Oil prices jumped by more than 5 percent on Monday after the United States and China agreed a 90-day truce in a trade dispute, Canada’s Alberta province ordered a production cut, and as exporter group OPEC looked set to reduce supply.
U.S. light crude oil rose $2.92 a barrel to a high of $53.85, up 5.7 percent, before easing to around $53.25 by 1420 GMT. Brent crude rose 5.3 percent or $3.14 to a high of $62.60 and was last trading around $62.00, up $2.54.
“From Argentina to Alberta, the oil market news is about supply curtailments,” said Norbert Rucker, head of commodity research at Swiss bank Julius Baer. “A brightening market mood will likely extend today’s price rally in the very near term.”
China and the United States agreed during a weekend meeting in Argentina of the Group of 20 leading economies not to impose additional trade tariffs for at least 90 days while they hold talks to resolve existing disputes.
The trade war between the world’s two biggest economies has weighed heavily on global trade, sparking concerns of an economic slowdown.
Crude oil has not been included in the list of products facing import tariffs, but traders said the positive sentiment of the truce was also driving crude markets.
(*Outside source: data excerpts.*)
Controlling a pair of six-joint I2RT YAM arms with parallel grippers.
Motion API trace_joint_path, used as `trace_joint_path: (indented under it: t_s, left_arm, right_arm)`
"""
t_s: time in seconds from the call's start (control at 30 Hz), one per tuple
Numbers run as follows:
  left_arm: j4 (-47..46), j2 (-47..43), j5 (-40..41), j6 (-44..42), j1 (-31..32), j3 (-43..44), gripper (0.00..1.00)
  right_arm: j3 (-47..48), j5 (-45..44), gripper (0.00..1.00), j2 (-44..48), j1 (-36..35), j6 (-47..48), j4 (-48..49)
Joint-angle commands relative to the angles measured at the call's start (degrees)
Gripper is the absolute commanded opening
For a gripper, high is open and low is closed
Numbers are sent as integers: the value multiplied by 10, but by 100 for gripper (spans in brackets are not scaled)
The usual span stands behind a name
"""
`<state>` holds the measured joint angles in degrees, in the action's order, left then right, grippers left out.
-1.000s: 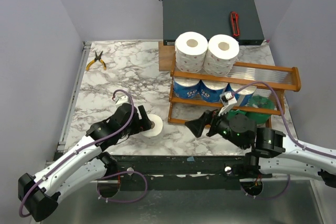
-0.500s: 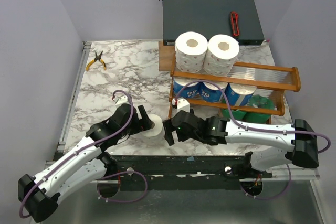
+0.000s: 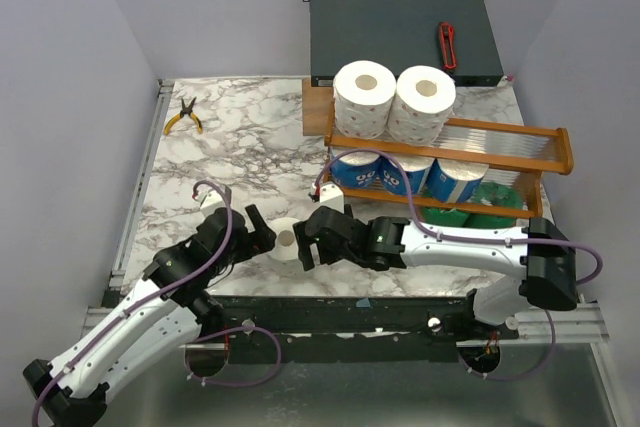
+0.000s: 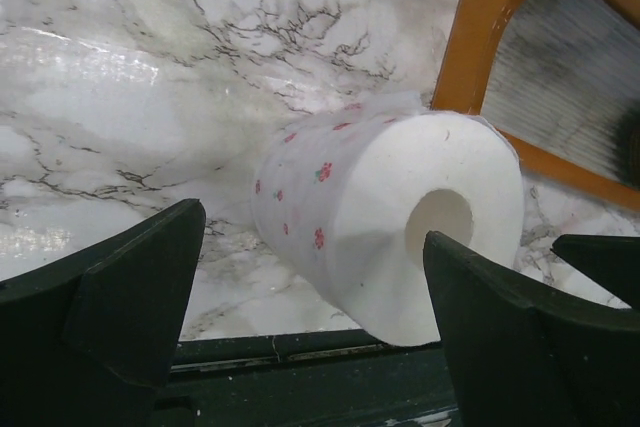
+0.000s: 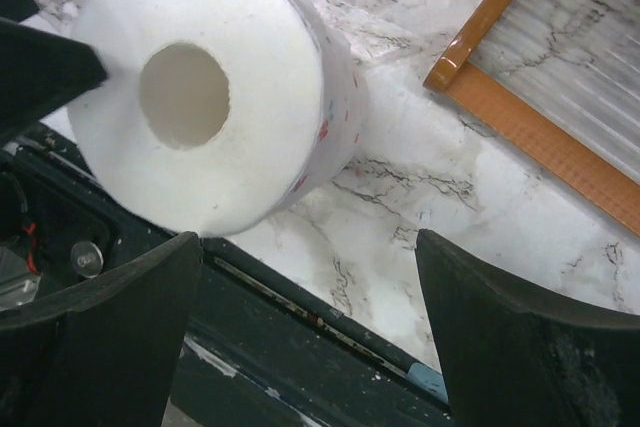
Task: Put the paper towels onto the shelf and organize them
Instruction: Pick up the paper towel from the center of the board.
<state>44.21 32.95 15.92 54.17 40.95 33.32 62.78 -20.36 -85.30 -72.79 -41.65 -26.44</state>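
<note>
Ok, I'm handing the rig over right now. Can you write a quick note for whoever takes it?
Left end effector: open, at the left side of the loose white roll, not closed on it.
Right end effector: open, at the same roll's right side, facing its core.
The loose roll is on the table near the front edge.
Shelf: two white rolls on top, three blue-wrapped rolls in the middle, green-wrapped ones on the bottom, partly hidden.
Done: all but one roll shelved.
Left: grasp the loose roll and shelve it, probably on top.
</note>
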Motion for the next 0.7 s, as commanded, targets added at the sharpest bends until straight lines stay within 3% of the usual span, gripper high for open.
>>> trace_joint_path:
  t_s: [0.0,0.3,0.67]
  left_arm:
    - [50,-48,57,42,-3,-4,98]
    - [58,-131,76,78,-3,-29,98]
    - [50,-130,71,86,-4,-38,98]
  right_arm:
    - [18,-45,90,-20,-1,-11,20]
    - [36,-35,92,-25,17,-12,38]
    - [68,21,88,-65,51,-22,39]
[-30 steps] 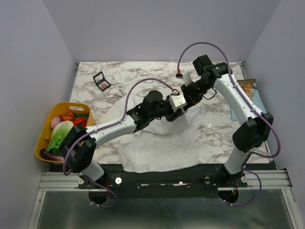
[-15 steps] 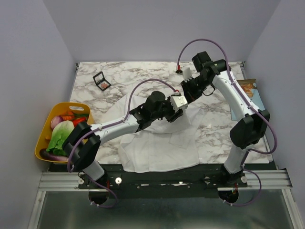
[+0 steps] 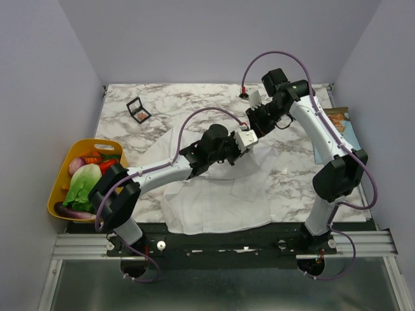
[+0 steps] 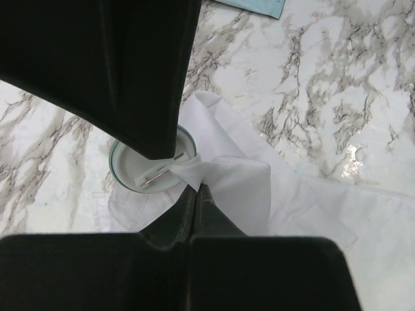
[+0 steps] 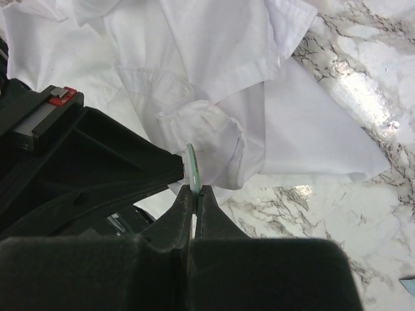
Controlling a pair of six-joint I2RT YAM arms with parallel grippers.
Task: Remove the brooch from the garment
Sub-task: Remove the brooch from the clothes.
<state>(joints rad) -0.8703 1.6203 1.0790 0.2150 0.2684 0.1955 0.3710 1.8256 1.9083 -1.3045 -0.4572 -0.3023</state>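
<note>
- One basket (image 3: pixel 107 144) and one palette (image 3: pixel 138 109) are placed left of the garment (image 3: pixel 220 201).
- One brooch (image 4: pixel 152 172), at the garment's far edge, is clamped by the right tool (image 5: pixel 194 193).
- The garment's fabric beside it is pinched in the left tool (image 4: pixel 198 189).

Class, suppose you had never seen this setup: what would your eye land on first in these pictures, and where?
First, the two arms meeting over the white garment spread on the marble table. There the right gripper pinches the rim of the green-edged brooch, while the left gripper is shut on fabric beside it. At far left, a yellow basket of vegetables adds bright colour.
</note>
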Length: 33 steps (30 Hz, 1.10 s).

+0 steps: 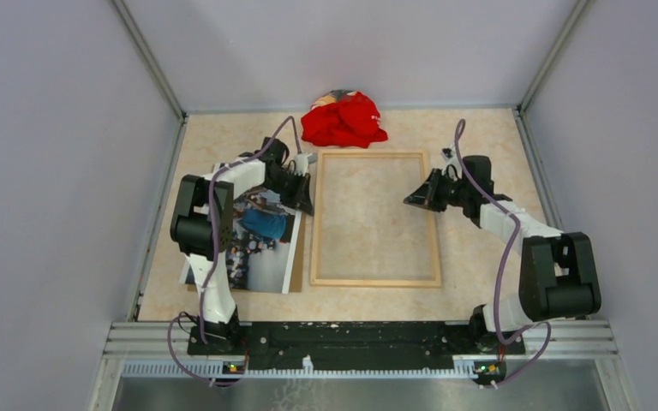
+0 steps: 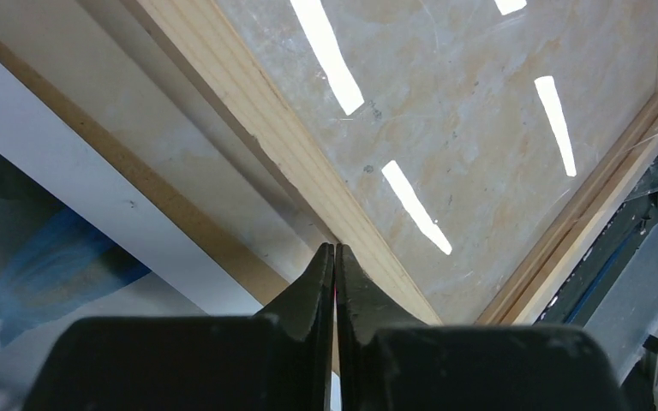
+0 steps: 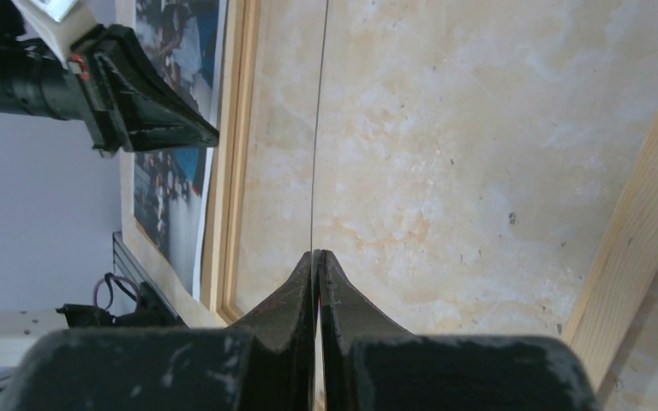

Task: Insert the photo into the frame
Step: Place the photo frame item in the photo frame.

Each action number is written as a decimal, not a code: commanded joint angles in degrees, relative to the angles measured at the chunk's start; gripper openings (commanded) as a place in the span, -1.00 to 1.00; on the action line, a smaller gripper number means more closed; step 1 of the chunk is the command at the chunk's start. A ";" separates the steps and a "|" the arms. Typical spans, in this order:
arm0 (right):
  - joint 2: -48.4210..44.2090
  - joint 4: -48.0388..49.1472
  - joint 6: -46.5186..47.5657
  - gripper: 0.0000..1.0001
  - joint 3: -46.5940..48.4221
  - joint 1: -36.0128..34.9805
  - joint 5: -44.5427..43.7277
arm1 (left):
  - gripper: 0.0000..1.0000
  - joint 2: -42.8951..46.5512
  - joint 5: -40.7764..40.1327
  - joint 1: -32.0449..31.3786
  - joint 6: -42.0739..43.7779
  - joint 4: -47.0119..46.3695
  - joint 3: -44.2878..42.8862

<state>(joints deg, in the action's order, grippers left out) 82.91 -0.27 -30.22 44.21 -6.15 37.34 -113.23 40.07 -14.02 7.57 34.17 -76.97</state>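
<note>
Flanking the frame, left claw, right claw, both pinched closed

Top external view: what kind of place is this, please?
Probably a robot test cell: plain grey walls enclose a marble-patterned table, the left arm and right arm are bolted to a metal rail at its near edge, and a frame and photo lie there.
</note>
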 commanded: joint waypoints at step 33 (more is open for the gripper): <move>-6.36 31.32 -12.03 -1.00 -6.32 -0.61 12.30 | -0.96 -2.08 1.41 -1.10 -0.10 -1.17 0.24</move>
<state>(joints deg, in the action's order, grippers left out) 78.22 24.25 -40.93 38.17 -6.33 47.51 -115.18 40.01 -14.61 7.53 33.63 -76.01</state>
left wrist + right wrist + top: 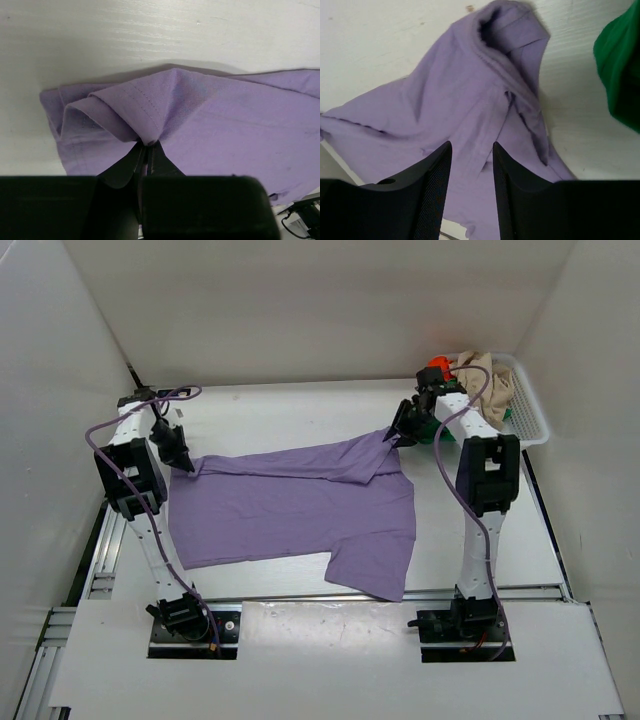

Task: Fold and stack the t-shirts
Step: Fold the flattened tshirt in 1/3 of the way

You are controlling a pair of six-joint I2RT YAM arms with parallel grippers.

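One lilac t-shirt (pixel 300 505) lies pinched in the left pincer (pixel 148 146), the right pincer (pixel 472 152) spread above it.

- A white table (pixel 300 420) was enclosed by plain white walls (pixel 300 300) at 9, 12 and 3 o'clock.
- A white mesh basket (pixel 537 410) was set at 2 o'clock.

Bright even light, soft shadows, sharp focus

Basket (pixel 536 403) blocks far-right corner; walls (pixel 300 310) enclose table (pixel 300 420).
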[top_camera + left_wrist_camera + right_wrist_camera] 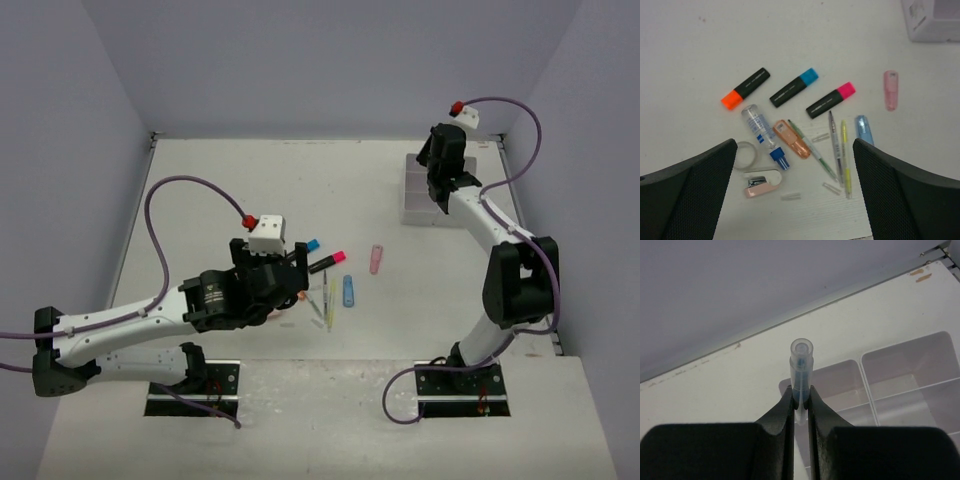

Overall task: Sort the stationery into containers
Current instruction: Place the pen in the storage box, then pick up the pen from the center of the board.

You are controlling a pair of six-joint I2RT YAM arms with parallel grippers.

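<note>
My left gripper (794,150) is open and hovers above the loose stationery: black highlighters with orange (746,88), blue (794,87) and pink (830,100) caps, thin pens (836,147), a tape roll (745,155), a copper piece (791,139), a blue piece (864,130) and a pink piece (891,90). My right gripper (800,392) is shut on a clear pen with blue ink (801,365), held above the white organiser box (900,385). In the top view that gripper (437,195) is over the box (412,208) at the far right.
A clear bottle with a blue cap (762,132) and a pink-and-white clip-like item (762,182) lie among the stationery. Small clear caps (791,196) lie near the pens. Grey walls close in the table on three sides.
</note>
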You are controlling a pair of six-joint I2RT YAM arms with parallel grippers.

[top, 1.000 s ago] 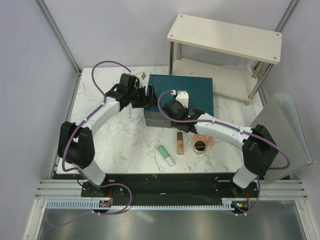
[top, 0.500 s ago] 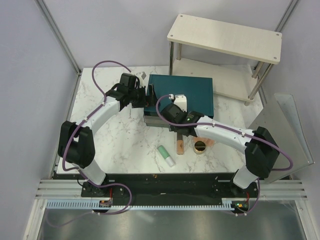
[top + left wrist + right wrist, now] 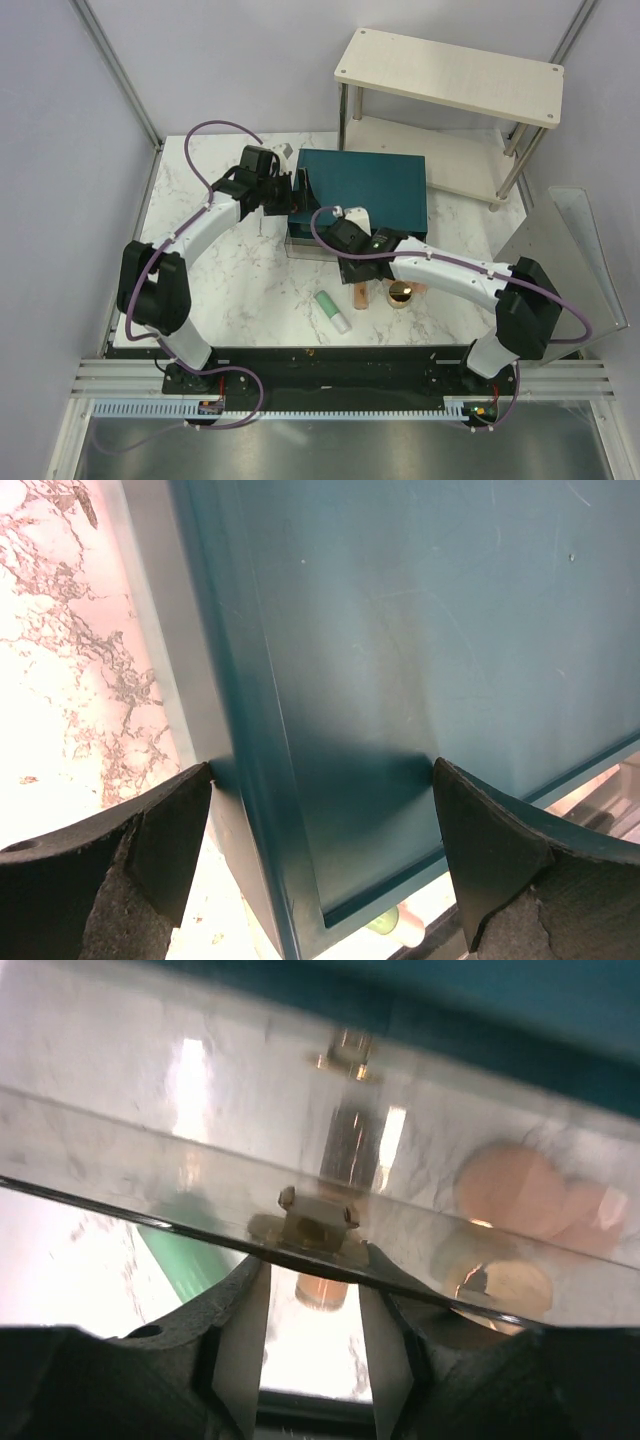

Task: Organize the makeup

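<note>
My right gripper [image 3: 350, 265] [image 3: 315, 1265] is shut on the small gold handle [image 3: 315, 1222] of the clear drawer [image 3: 300, 247] at the front of the teal box [image 3: 375, 185]. On the table in front lie the makeup items. They are a mint-green tube [image 3: 333, 311] [image 3: 185, 1245], a peach-tan tube [image 3: 358, 296] [image 3: 322, 1290], a gold-rimmed compact [image 3: 401, 294] [image 3: 500, 1285] and peach-pink pads [image 3: 510, 1185]. At the box's rear left corner [image 3: 450, 630], my left gripper [image 3: 296, 195] [image 3: 322, 780] stands open, its wide jaws straddling that corner with both fingers against it.
A white two-tier shelf [image 3: 450, 65] stands at the back right. A clear panel [image 3: 570, 260] leans at the right edge. The marble table [image 3: 230, 290] shows to the left of the makeup.
My right gripper has moved towards the near edge with the handle, and the clear drawer has slid out of the box. It now hangs over the peach-tan tube. The left arm has not moved.
</note>
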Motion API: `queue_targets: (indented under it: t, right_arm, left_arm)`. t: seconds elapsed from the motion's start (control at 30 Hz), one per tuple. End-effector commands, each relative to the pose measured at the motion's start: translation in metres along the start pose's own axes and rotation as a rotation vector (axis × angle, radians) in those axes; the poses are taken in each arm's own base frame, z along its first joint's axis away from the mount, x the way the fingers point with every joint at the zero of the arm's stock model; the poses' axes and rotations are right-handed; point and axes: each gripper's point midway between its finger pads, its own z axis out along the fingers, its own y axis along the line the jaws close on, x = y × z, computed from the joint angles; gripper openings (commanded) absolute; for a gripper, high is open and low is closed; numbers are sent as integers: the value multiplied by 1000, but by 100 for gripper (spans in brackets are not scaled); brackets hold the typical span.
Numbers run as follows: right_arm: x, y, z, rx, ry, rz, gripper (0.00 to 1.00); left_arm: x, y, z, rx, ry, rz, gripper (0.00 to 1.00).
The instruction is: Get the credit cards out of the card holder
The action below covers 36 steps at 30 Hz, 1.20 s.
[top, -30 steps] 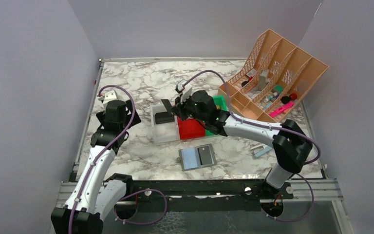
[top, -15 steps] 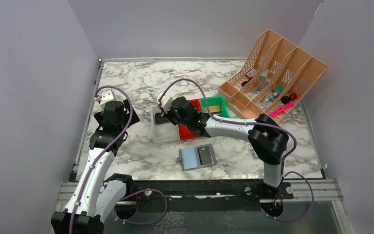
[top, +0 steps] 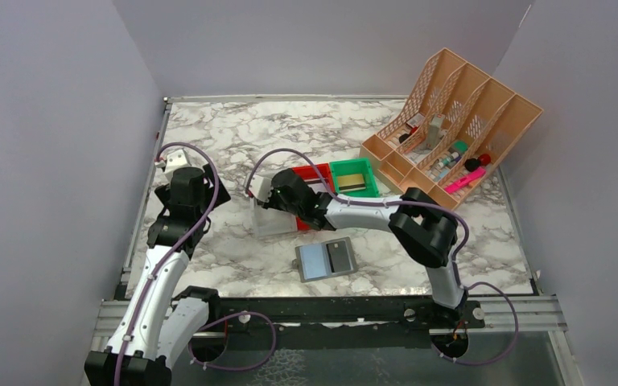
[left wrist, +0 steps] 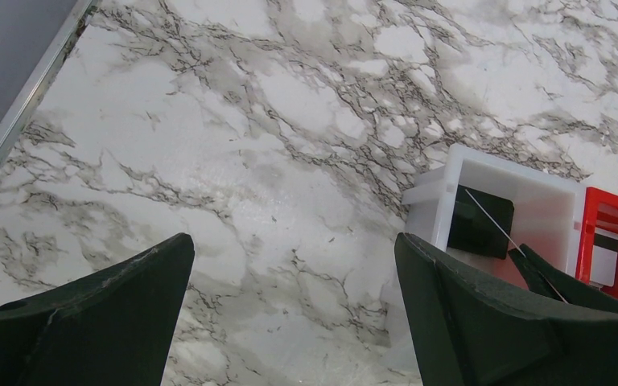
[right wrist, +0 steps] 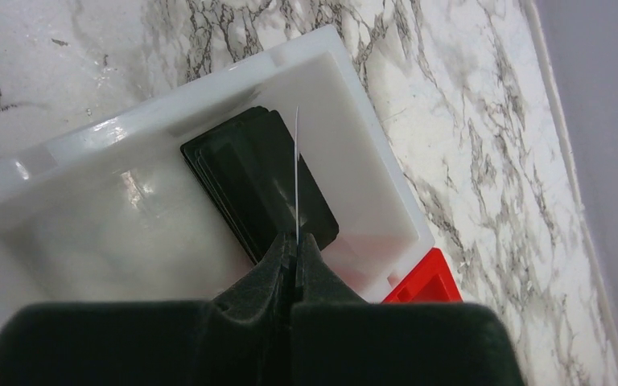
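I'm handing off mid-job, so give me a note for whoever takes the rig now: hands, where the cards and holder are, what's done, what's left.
Left hand: open, empty, over bare table left of the white bin.
Right hand: shut on one thin card, held on edge above the white bin.
Black cards already lie in that bin; the card holder lies open on the table nearer the arms.
Done: some cards out. Left: drop the held card, then check the holder; whether cards remain in it is unclear.

From above, I can't see the tips of the right gripper (right wrist: 296, 248) under its own wrist; its card (right wrist: 297, 173) shows me only an edge.
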Motion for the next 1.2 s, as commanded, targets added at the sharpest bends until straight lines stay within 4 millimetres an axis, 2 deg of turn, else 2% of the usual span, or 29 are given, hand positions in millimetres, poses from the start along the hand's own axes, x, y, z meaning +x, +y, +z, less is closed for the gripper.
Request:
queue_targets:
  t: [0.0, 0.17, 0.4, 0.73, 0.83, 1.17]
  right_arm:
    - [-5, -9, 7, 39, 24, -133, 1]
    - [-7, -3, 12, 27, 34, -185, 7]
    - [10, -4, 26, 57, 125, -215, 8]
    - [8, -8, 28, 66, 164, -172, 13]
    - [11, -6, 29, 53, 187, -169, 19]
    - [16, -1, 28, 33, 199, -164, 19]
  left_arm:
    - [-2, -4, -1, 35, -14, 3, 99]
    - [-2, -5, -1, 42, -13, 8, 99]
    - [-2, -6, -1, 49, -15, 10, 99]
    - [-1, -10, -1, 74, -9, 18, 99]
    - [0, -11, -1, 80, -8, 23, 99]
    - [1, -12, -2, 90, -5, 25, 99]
Oil also received support from an announcement by Alberta that it would force producers to cut output by 8.7 percent, or 325,000 barrels per day (bpd), to deal with a pipeline bottleneck that has led to crude building up in storage.
The Organization of the Petroleum Exporting Countries meets on Dec. 6 to decide output policy. The group, along with non-OPEC member Russia, is expected to announce cuts aimed at reining in a production surplus that has pulled down crude prices by around a third since October.
“Markets are expecting to see a substantial production cut after Russian President Vladimir Putin said his country’s cooperation on oil supplies with Saudi Arabia would continue,” said Hussein Sayed, chief market strategist at brokerage FXTM.
Within OPEC, Qatar said on Monday it would leave the producer club in January.
Qatar’s oil production is only around 600,000 bpd, but it is the world’s biggest exporter of liquefied natural gas (LNG).
The Gulf state has also been at loggerheads with its much bigger neighbor Saudi Arabia, the de facto OPEC leader.
Outside OPEC, Russian oil output stood at 11.37 million bpd in November, down from a post-Soviet record of 11.41 million bpd it reached in October, Energy Ministry data showed on Sunday.
Meanwhile, oil producers in the United States continue to churn out record amounts of oil, with crude output at an unprecedented level of more than 11.5 million bpd.
With drilling activity still high, most analysts expect U.S. oil production to rise further in 2019.